FIG. 1 is a hydraulic circuit diagram of a conventional hydraulic working machine, and FIG. 2 is a hydraulic circuit diagram of an embodiment of the present invention. 31...first hydraulic pump, 32...second hydraulic pump, 34...first directional valve group,
37...Second directional valve group, 42, 48
... Center bypass, 43 ... Directional switching valve for swing, 44, 52 ... Directional switching valve for boom, 45,
50... Directional switching valve for arm, 46, 51... Directional switching valve for bucket, 47... Directional switching valve for left running, 49... Directional switching valve for right running, 53... Switching valve, 55... Turning Motor, 56...Boom cylinder, 57...Arm cylinder, 58...Bucket cylinder, 59...Left travel motor, 60...Right travel motor.

Claims (1)

[Claims] 1 comprising a plurality of hydraulic pumps, a plurality of actuators driven by pressure oil from the hydraulic pumps, and a plurality of directional switching valves that control the direction and flow rate of the pressure oil supplied from the hydraulic pumps to the actuators, In a hydraulic circuit of a hydraulic working machine, in which a first directional valve group is formed for a first hydraulic pump and a second directional valve group is formed for a second hydraulic pump, the first direction In the switching valve group, a determined first travel directional switching valve of the left and right is connected in tandem downstream from the other actuator directional switching valves, and the second
The directional control valve group has a switching position for returning return oil from the travel motor to the center bypass.

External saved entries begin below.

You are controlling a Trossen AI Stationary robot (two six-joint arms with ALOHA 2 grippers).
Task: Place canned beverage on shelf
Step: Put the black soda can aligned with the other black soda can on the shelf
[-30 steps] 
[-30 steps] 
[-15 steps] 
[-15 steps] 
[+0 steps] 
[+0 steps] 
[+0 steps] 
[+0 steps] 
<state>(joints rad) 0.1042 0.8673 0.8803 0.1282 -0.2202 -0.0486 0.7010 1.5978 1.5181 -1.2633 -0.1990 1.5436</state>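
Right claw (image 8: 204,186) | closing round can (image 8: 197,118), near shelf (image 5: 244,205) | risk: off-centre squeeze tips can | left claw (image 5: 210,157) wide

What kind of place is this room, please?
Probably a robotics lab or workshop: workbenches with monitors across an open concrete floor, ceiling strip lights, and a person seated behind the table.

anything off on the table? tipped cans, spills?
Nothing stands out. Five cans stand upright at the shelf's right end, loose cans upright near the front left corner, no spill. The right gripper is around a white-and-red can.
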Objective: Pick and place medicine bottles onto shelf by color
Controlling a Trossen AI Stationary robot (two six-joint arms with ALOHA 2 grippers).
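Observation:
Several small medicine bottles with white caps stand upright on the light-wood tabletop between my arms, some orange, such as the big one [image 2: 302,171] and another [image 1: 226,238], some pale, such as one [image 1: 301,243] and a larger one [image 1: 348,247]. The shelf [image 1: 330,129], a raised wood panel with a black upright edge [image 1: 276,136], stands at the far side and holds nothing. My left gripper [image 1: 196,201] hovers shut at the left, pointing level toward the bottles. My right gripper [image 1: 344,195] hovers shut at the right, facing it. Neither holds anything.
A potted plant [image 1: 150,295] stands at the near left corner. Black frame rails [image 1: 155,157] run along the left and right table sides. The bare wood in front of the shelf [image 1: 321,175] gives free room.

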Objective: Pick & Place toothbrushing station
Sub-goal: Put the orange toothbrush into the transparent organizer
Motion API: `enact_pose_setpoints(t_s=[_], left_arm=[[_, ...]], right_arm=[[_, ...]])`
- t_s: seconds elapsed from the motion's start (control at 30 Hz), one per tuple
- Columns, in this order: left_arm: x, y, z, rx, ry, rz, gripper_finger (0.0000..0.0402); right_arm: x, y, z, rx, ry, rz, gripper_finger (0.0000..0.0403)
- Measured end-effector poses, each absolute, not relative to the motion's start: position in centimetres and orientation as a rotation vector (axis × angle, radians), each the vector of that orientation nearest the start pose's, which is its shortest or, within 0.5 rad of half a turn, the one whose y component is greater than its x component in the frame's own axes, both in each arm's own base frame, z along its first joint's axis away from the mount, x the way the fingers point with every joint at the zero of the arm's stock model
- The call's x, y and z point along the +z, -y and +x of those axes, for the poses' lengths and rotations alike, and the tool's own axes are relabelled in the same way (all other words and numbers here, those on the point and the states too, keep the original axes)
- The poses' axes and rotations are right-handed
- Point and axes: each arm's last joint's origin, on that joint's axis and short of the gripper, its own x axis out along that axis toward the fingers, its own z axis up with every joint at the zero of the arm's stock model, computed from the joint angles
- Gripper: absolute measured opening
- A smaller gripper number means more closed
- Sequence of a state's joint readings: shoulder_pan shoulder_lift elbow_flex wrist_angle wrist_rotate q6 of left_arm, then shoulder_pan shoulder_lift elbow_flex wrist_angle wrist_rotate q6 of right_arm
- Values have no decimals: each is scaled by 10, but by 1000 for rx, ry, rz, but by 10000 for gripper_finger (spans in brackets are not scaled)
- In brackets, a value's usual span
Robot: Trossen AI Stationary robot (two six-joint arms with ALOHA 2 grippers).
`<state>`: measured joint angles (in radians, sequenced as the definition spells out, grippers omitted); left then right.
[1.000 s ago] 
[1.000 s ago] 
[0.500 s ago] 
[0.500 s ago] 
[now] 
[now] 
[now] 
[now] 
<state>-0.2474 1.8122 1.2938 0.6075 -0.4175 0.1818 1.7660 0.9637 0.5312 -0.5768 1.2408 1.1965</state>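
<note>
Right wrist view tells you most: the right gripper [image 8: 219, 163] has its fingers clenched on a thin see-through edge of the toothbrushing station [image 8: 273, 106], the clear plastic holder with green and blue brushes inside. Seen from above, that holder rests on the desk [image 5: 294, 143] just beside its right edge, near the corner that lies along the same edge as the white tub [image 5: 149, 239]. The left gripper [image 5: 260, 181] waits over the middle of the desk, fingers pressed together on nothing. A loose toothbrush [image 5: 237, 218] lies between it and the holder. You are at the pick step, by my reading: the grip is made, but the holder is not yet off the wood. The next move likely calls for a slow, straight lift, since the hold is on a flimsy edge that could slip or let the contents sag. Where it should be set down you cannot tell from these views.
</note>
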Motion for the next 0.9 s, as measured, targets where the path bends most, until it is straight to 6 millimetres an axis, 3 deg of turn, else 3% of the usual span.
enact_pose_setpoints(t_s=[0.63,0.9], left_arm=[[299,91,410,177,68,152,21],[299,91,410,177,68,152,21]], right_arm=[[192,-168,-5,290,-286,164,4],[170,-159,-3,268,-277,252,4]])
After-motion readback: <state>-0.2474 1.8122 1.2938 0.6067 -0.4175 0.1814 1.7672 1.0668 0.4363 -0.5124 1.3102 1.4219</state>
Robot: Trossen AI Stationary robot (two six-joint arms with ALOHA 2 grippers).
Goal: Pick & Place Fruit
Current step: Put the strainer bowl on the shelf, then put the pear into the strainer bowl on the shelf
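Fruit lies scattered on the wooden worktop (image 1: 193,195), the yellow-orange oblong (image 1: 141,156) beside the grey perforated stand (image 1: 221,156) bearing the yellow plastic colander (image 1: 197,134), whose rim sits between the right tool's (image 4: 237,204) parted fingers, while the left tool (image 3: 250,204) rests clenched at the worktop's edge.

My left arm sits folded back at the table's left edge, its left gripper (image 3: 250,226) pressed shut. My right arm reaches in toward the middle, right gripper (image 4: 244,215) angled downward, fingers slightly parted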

A determined second running directional switching valve of the left and right is connected in series on the upstream side of the directional switching valve for other actuators, and a center bypass immediately downstream of the second running directional switching valve is connected in series. A switching valve having a return position communicating with the downstream directional switching valve and a switching position communicating with the first running directional switching valve is connected to the second running directional switching valve and the downstream directional switching valve. A hydraulic circuit for a hydraulic working machine, characterized in that it is connected between a valve and a valve.